- Task item -
Gather every line from the entries below that includes "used".

◇ ◇ ◇

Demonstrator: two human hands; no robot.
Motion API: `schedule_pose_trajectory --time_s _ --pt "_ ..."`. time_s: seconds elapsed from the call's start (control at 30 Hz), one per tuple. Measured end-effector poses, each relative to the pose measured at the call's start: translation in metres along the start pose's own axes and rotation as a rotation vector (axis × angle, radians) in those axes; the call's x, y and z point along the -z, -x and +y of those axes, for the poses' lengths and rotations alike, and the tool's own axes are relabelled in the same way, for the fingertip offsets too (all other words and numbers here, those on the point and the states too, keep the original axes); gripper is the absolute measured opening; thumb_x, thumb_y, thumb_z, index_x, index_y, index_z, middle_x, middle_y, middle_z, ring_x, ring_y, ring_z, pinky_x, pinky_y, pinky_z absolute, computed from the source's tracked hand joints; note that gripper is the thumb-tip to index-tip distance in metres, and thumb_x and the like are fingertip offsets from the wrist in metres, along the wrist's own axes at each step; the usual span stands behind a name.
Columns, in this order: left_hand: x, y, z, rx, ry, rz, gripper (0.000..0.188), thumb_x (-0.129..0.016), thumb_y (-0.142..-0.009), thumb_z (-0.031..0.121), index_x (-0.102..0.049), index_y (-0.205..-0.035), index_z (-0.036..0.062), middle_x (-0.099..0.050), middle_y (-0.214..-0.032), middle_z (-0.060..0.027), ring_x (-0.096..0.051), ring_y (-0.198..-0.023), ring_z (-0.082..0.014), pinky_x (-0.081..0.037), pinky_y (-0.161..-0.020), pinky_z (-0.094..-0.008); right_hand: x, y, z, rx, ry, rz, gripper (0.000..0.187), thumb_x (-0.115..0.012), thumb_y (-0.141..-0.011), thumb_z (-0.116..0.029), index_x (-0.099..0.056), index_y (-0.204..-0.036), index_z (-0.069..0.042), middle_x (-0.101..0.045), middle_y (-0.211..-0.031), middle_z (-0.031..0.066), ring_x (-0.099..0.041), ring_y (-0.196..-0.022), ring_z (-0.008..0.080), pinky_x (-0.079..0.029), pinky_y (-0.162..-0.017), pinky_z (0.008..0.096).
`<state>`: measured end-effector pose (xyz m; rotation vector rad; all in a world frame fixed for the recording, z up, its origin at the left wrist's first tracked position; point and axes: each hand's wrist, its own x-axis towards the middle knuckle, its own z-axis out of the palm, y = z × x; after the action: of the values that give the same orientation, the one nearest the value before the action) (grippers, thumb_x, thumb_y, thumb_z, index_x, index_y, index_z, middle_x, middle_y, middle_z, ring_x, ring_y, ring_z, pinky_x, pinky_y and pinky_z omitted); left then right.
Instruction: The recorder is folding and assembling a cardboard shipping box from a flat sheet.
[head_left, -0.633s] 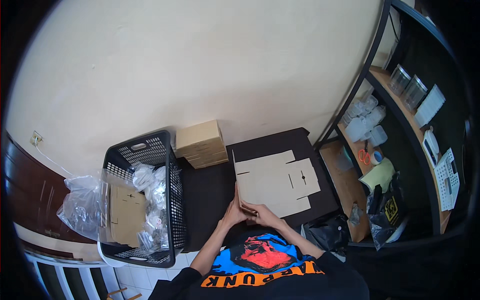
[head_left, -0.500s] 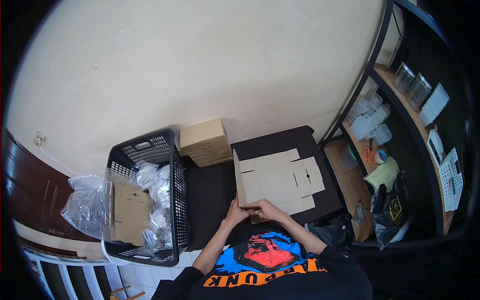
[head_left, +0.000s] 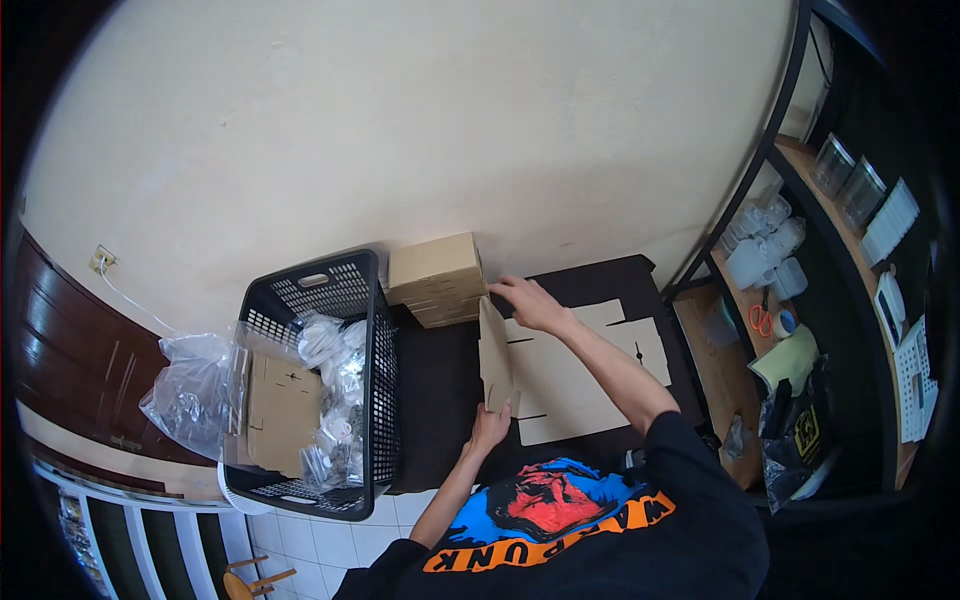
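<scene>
A flat brown cardboard box blank (head_left: pixel 575 375) lies on the dark tabletop, its left panel (head_left: pixel 495 355) folded upright. Slots are cut in the flat part. At the near end of that panel, my left hand (head_left: pixel 490 427) grips the cardboard between thumb and fingers. My right hand (head_left: pixel 533 306) reaches across the blank to the panel's far end, its fingers closed at the upper corner. My right forearm covers part of the flat cardboard.
A black plastic basket (head_left: pixel 385 400) on the left holds bagged items and flat cardboard (head_left: pixel 283 415). Behind stands a stack of brown boxes (head_left: pixel 435 272) against the wall. Shelving (head_left: pixel 835 230) on the right carries jars, plastic containers and orange scissors (head_left: pixel 760 320).
My right hand has moved from the near end of the raised panel to its far end. My left hand stays at the near end. The whole view has shifted slightly.
</scene>
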<state>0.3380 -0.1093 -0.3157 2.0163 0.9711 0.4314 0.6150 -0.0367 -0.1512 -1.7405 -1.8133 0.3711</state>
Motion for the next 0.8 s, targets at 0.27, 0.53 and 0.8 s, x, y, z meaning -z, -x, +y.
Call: schedule_pose_trajectory --time_s 0.27,0.53,0.8 --pt "-0.020 0.003 -0.003 0.150 -0.009 0.076 0.042 -0.058 -0.103 0.026 -0.063 -0.128 -0.0080 -0.067 -0.112 -0.0395 -0.067 -0.106 -0.0560 -0.058 -0.092 -0.0558 -0.020 -0.037 -0.025 0.107 0.374 -0.457 0.029 -0.067 -0.085 -0.005 -0.076 -0.112 -0.007 -0.074 -0.108 0.0255 -0.072 -0.105 0.0409 -0.055 -0.096 0.0515" --pt "-0.004 0.000 0.062 0.056 0.056 0.053 0.046 -0.058 -0.100 0.016 -0.052 -0.141 -0.0054 -0.069 -0.093 -0.0366 -0.068 -0.091 -0.0572 -0.059 -0.082 -0.0603 -0.069 0.033 -0.016 -0.298 -0.565 -0.018 0.076 -0.048 -0.107 -0.048 -0.042 -0.152 0.013 -0.051 -0.151 0.0363 -0.047 -0.146 0.0452 -0.035 -0.124 0.0447" --pt "-0.033 -0.014 0.055 -0.010 -0.210 -0.015 0.043 -0.062 -0.088 0.004 -0.055 -0.128 -0.0110 -0.070 -0.091 -0.0364 -0.070 -0.091 -0.0552 -0.058 -0.082 -0.0623 -0.066 0.076 -0.082 -0.450 -0.475 0.680 0.021 -0.057 -0.101 -0.002 -0.047 -0.119 -0.002 -0.070 -0.077 0.0225 -0.071 -0.076 0.0473 -0.053 -0.072 0.0532"
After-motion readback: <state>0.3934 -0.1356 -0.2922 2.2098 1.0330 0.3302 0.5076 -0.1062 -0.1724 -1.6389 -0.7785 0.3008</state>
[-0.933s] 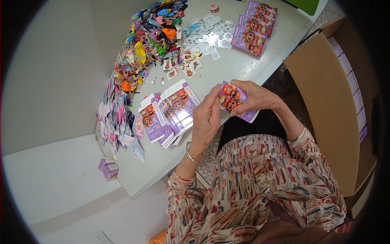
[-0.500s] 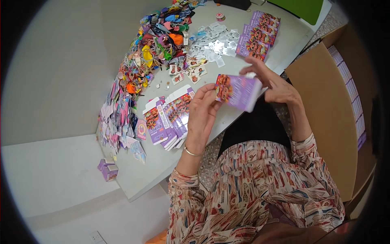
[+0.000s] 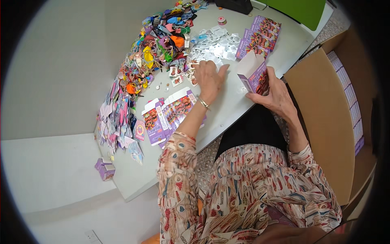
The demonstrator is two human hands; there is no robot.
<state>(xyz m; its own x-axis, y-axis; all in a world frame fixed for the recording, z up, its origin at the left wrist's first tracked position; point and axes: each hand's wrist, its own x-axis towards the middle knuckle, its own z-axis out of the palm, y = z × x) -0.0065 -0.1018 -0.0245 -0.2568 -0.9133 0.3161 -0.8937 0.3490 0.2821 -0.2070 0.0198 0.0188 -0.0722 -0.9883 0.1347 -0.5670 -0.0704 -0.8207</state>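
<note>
A small purple carton [image 3: 260, 83] with a cartoon print stands open at the top in my right hand [image 3: 278, 97]. Thumb and fingers grip it from either side, near the table's edge. My left hand [image 3: 209, 79] reaches over the small picture cards [image 3: 177, 81], its thumb spread and its fingers pointing down at them. Part of the cards is hidden under those fingers. Just beyond lies a heap of small white packets [image 3: 215, 46]. Flat purple cartons [image 3: 153, 126] lie fanned out beside my left forearm.
A long pile of colourful small items [image 3: 156, 51] runs along the wall, with pastel pointed packets [image 3: 118, 116] at its near end. Purple boxes [image 3: 262, 34] stand in rows at the back right. A large cardboard box [image 3: 321, 122] is on my right.
My left hand has let go of the carton and moved up and left to the cards. My right hand now holds the carton, turned with its top open.
</note>
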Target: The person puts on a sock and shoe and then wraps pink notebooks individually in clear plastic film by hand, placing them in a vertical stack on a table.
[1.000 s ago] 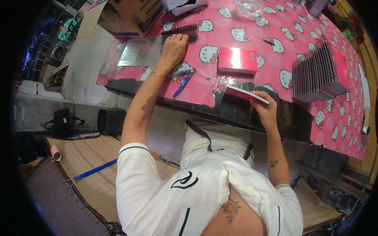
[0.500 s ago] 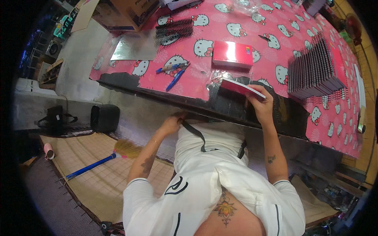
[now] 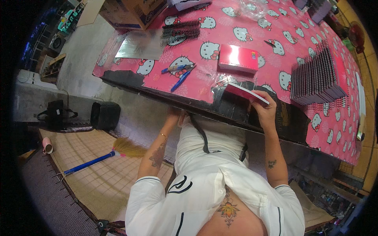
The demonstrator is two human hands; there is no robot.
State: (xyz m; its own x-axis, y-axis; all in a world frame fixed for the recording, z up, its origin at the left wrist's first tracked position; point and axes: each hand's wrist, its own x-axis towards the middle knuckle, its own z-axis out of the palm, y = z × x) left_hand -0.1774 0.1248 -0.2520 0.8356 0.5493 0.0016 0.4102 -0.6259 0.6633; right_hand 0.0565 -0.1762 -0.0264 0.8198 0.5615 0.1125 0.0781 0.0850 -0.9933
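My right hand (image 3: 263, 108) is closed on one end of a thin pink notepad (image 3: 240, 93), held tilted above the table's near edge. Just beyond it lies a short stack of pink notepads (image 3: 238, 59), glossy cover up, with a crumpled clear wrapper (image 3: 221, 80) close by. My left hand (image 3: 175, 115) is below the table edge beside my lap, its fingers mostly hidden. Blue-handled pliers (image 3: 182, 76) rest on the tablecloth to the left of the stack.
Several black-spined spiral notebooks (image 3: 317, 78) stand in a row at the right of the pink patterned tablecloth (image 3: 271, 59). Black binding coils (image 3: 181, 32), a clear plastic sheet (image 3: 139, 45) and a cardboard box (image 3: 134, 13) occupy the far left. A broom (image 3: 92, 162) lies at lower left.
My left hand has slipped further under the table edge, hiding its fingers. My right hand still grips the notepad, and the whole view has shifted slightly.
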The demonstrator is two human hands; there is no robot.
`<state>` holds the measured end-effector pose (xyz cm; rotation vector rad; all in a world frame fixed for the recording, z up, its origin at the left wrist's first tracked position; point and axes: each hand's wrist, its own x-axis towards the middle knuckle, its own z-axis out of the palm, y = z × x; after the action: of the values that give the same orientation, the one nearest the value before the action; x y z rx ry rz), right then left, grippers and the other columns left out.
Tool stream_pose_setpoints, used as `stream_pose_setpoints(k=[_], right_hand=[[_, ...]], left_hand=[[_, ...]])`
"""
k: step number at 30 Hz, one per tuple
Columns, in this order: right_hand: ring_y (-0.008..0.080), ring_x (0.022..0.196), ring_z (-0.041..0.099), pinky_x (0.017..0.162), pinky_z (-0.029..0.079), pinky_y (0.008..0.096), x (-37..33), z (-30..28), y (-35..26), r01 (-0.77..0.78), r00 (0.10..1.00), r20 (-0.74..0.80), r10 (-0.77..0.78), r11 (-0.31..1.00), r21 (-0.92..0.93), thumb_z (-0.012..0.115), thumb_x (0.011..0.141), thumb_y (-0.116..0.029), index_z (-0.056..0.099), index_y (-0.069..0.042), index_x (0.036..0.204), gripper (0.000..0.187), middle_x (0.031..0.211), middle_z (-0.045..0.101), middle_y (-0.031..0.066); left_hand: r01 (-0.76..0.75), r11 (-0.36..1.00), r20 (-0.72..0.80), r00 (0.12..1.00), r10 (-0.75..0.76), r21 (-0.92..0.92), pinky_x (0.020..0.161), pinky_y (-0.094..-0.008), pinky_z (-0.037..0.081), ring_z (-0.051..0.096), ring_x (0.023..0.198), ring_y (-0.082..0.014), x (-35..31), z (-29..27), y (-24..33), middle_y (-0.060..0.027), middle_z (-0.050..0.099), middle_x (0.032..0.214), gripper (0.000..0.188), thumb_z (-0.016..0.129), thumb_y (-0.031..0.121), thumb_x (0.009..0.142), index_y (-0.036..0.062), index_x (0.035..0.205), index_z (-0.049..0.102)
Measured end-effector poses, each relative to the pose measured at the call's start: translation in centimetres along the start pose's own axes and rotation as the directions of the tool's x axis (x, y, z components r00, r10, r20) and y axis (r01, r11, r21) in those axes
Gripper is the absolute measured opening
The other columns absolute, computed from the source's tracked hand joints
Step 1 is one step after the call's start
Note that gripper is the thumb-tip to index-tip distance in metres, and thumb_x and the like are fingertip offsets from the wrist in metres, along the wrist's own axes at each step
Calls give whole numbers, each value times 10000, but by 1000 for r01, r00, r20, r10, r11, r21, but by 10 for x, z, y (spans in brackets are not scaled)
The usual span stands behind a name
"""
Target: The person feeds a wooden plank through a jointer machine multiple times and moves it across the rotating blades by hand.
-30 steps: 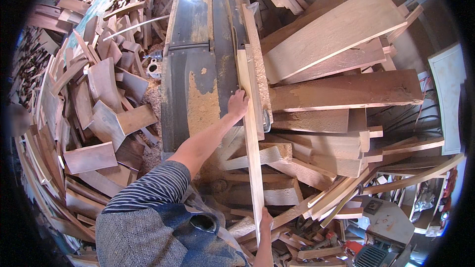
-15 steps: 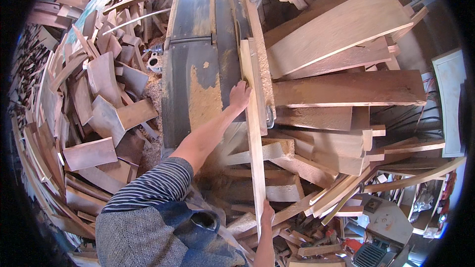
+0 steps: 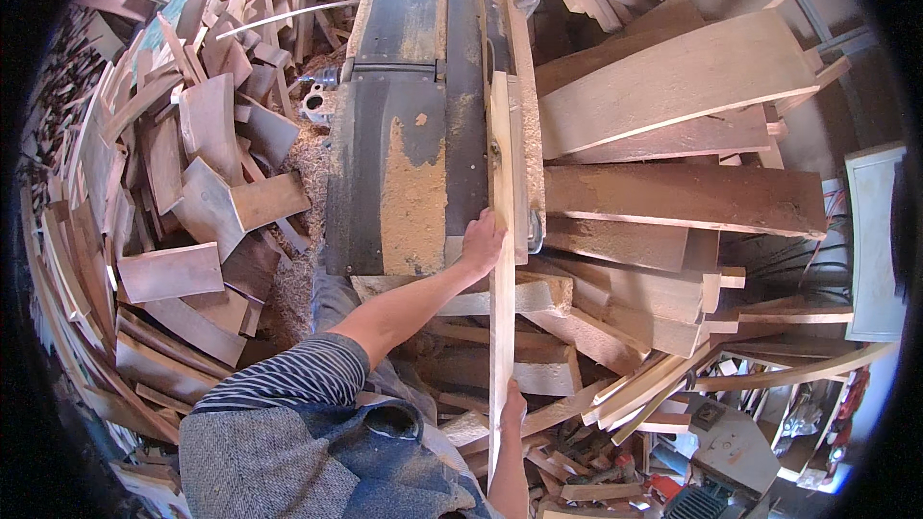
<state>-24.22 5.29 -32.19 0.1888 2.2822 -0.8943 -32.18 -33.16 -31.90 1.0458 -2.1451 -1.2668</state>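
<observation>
A long, narrow wooden board (image 3: 503,303) runs lengthwise along the right side of a dark jointer table (image 3: 365,192), beside the upright wooden fence (image 3: 520,125). Its near part sticks out past the table's near end. My left hand (image 3: 484,242) presses on the board near that end, fingers curled against its left side. Nearer to me, my right hand (image 3: 513,406) grips the board close to its near end, the thumb along it. Parts of the right fingers are hidden behind the wood. Sawdust (image 3: 413,221) coats part of the table.
Curved offcuts (image 3: 207,125) are heaped on the left, above wood shavings (image 3: 298,259). Wide planks (image 3: 673,192) lie stacked to the right of the fence. A grey machine with a motor (image 3: 735,447) stands at the lower right. Short blocks (image 3: 548,370) lie below the jointer's near end.
My left hand has slid back toward me along the board, to near the table's near end. My right hand still holds the board's near part. The whole view has shifted slightly.
</observation>
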Motion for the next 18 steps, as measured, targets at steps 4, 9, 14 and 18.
stream_pose_setpoints(k=[4, 9, 14, 18], right_hand=[[281, 984, 685, 886, 506, 400, 20, 1, 20, -25, 1000, -8, 25, 1000, -10, 496, 1010, -544, 682, 67, 1218, 671, 1074, 738, 217], [286, 1003, 679, 909, 497, 399, 20, 3, 2, -28, 999, 36, 29, 999, -22, 492, 1007, -559, 690, 62, 1203, 682, 1078, 736, 216], [284, 923, 650, 841, 491, 417, 20, 7, -15, -2, 1000, -15, 1, 996, -87, 493, 959, -682, 704, 116, 1103, 837, 989, 722, 214], [304, 938, 654, 855, 488, 429, 24, 12, -15, -14, 1000, -25, 13, 999, -31, 481, 957, -696, 697, 123, 1118, 862, 1015, 718, 239]], left_hand=[[-16, 1000, 26, 1000, 16, 8, 889, -510, 451, 579, 986, -413, 13, 4, 0, -210, 586, 1219, 253, 564, 225, 959, 15, 1095, 598], [32, 999, -41, 999, -33, -24, 894, -507, 454, 580, 988, -410, 21, 6, -8, -204, 586, 1231, 248, 575, 227, 953, 18, 1087, 581], [49, 999, -58, 997, -50, -20, 903, -506, 455, 583, 1001, -415, 33, 8, -14, -199, 586, 1239, 256, 578, 229, 951, 28, 1110, 572], [53, 998, -18, 998, -54, -30, 911, -514, 452, 586, 996, -420, 39, 6, -11, -200, 585, 1240, 259, 577, 223, 947, 24, 1113, 566]])
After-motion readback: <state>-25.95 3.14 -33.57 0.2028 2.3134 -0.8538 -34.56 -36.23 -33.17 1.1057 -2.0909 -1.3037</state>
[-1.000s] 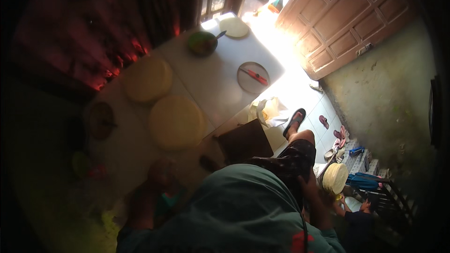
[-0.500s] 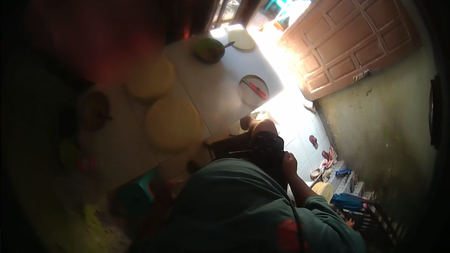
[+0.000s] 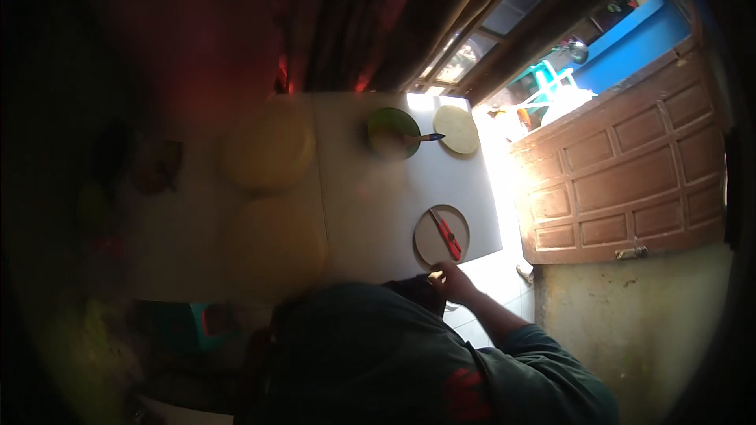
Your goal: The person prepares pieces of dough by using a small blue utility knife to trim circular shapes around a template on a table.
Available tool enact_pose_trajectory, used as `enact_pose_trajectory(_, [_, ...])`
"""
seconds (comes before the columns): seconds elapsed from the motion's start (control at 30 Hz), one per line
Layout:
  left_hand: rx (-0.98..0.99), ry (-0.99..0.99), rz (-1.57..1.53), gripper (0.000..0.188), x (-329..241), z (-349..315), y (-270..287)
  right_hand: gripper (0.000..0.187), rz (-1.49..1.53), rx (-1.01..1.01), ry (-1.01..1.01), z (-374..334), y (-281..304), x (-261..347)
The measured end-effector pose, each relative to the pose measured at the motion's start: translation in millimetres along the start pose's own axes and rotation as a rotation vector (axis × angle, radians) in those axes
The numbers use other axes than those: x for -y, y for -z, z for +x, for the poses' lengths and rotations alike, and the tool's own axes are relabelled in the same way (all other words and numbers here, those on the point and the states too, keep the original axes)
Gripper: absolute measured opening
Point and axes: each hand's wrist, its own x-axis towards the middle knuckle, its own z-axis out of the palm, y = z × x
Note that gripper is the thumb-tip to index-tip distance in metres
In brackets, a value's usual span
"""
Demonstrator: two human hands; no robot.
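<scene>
My right hand [image 3: 453,281] is at the table's near right edge, just below a round pale plate or disc [image 3: 429,248]. Its fingers are curled together beside dark cloth, and what they hold is too small and dim to make out. On that disc lies a red-handled utility knife [image 3: 450,242]. Farther back stands a green bowl [image 3: 386,124], with a blue-tipped handle [image 3: 432,138] jutting over its rim. A cream-coloured disc [image 3: 457,129] is to the bowl's right. My left hand does not show.
Two large yellowish round pieces [image 3: 268,149] rest on the left of the white table [image 3: 362,212]. A brown bowl [image 3: 157,167] sits beyond them in shadow. A teal stool [image 3: 185,324] is under the near left edge. A brown panelled door [image 3: 630,173] stands at the right.
My view has swung, so the table and door sit lower and farther right. My right hand has come up from beside my lap to the table's near edge.
</scene>
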Motion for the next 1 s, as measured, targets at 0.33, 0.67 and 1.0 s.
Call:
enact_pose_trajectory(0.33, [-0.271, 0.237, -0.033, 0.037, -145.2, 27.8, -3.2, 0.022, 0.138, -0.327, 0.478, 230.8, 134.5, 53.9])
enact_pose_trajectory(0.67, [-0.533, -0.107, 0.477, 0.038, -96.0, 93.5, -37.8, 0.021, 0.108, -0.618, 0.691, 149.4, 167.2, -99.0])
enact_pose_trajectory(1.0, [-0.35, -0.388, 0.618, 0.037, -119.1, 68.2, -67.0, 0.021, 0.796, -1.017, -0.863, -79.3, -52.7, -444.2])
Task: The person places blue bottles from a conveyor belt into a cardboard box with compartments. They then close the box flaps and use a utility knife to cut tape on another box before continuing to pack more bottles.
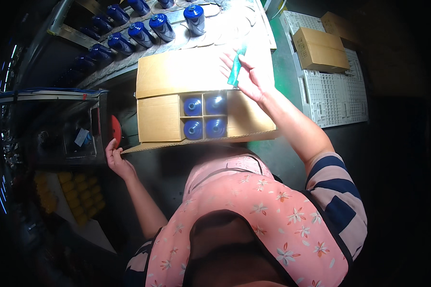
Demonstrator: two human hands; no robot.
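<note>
The right hand (252,80) holds a green strip (234,72) over the box (159,117), four bottles (193,129) inside. The left hand (121,161) is at the corner of the near flap (196,142); from here, I can't tell if it grips.

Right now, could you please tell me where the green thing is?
In the head view, the green thing is just right of centre, in the right hand, over the cardboard box's far flap.
</note>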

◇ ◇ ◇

- Problem solution -
Tool stream_pose_setpoints, used as `stream_pose_setpoints(k=[_], right_hand=[[_, ...]], left_hand=[[_, ...]])`
Available tool enact_pose_trajectory, used as `enact_pose_trajectory(_, [_, ...])`

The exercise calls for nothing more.